Directions
Your copy should repeat the data that follows exactly and contain no image.
+===+
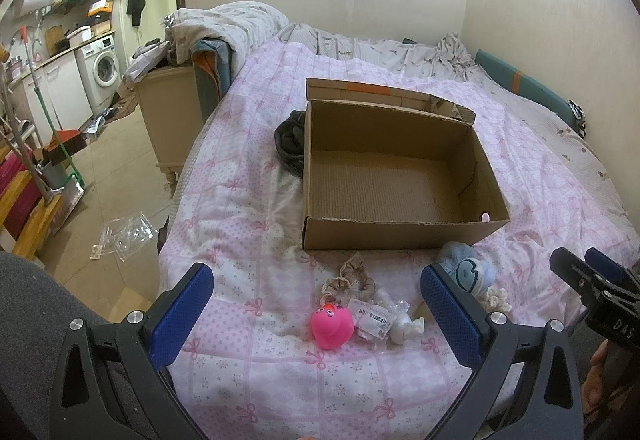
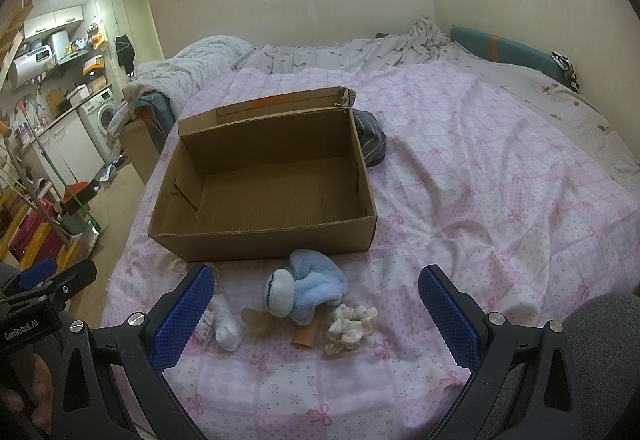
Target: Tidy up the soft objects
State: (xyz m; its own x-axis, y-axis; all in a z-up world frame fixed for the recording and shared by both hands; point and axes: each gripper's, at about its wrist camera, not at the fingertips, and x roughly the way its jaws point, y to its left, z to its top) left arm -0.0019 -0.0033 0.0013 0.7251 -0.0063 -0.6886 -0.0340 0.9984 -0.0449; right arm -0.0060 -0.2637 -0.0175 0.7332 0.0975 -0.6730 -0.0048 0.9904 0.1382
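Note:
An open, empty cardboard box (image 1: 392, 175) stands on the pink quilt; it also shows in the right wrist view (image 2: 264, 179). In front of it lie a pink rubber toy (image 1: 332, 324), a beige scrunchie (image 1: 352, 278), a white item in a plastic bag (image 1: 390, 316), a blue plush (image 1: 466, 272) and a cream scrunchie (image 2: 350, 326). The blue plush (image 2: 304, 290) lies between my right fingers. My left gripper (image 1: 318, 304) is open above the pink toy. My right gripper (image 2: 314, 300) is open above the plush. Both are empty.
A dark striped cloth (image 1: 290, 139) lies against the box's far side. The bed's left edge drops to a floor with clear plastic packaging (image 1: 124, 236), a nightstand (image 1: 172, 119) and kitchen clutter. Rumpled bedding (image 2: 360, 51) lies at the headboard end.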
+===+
Solution to this problem
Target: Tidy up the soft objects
State: (xyz m; its own x-axis, y-axis; all in a z-up world frame fixed for the recording and shared by both hands; point and axes: each gripper's, at about its wrist camera, not at the fingertips, and x roughly the way its jaws point, y to its left, z to its top) left arm -0.0019 -0.0033 0.0013 0.7251 -0.0063 -0.6886 -0.0340 0.9984 -0.0449; right arm -0.0060 -0.2637 -0.0175 0.7332 0.0975 -0.6730 -0.0048 0.9904 0.1382
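Note:
An open, empty cardboard box (image 1: 392, 175) stands on the pink quilt; it also shows in the right wrist view (image 2: 264, 179). In front of it lie a pink rubber toy (image 1: 332, 324), a beige scrunchie (image 1: 352, 278), a white item in a plastic bag (image 1: 390, 316), a blue plush (image 1: 466, 272) and a cream scrunchie (image 2: 350, 326). The blue plush (image 2: 304, 290) lies between my right fingers. My left gripper (image 1: 318, 304) is open above the pink toy. My right gripper (image 2: 314, 300) is open above the plush. Both are empty.
A dark striped cloth (image 1: 290, 139) lies against the box's far side. The bed's left edge drops to a floor with clear plastic packaging (image 1: 124, 236), a nightstand (image 1: 172, 119) and kitchen clutter. Rumpled bedding (image 2: 360, 51) lies at the headboard end.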

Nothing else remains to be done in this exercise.